9. El método de la reivindicación 6, 7, u 8, en donde dicho transgén comprende un promotor constitutivo.

10. El método de la reivindicación 6, 7, u 8, en donde dicho transgén comprende un promotor inducible.

11. El método de cualquiera de las reivindicaciones 6-10, en donde dicha molécula de ARN bicatenario comprende al menos 100 nucleótidos que tienen 91% o más de identidad de secuencia con un intrón o un exón de la SEQ ID NO: 4.

12. El método de cualquiera de las reivindicaciones 6-10, en donde dicha molécula de ARN bicatenario comprende al menos 100 nucleótidos que tienen 100% de identidad de secuencia con un intrón o un exón de la SEQ ID NO: 4.

13. El método de cualquiera de las reivindicaciones 6-10, en donde dicha molécula de ARN bicatenario comprende al menos 250 nucleótidos que tienen 91% o más de identidad de secuencia con un intrón o un exón de la SEQ ID NO: 4.

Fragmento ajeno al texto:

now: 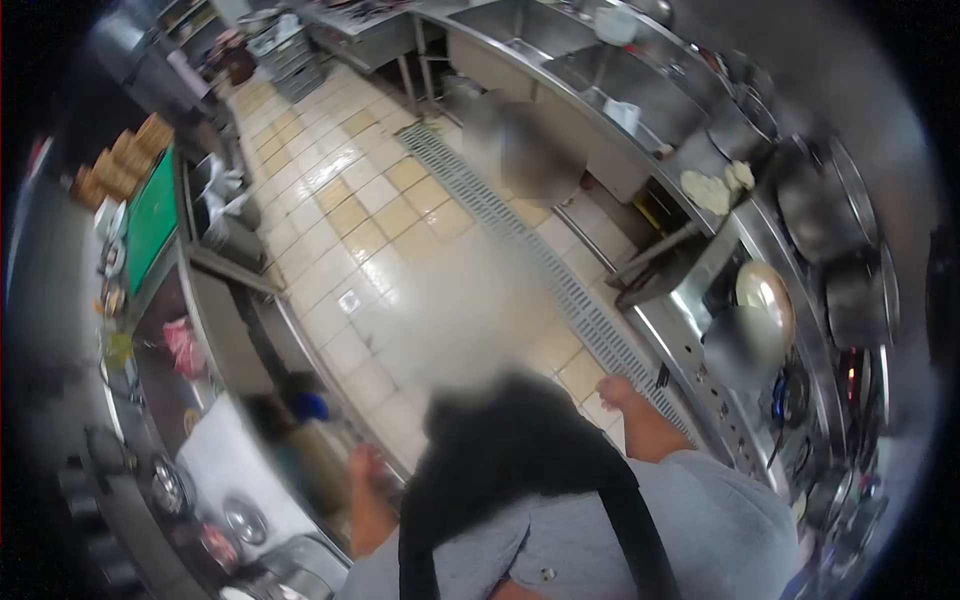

14. El método de cualquiera de las reivindicaciones 6-10, en donde dicha molécula de ARN bicatenario comprende al menos 250 nucleótidos que tienen 100% de identidad de secuencia con un intrón o un exón de la SEQ ID NO: 4.

15. El método de cualquiera de las reivindicaciones 6-10, en donde dicha molécula de ARN bicatenario comprende al menos 500 nucleótidos que tienen 91% o más de identidad de secuencia con un intrón o un exón de la SEQ ID NO: 4.

16. El método de cualquiera de las reivindicaciones 12-15, en donde dicha molécula de ARN bicatenario comprende al menos 100 nucleótidos que tienen 100% de identidad de secuencia con los nucleótidos 2010 a 2949 o 3947 a 4562 de la SEQ ID NO: 4.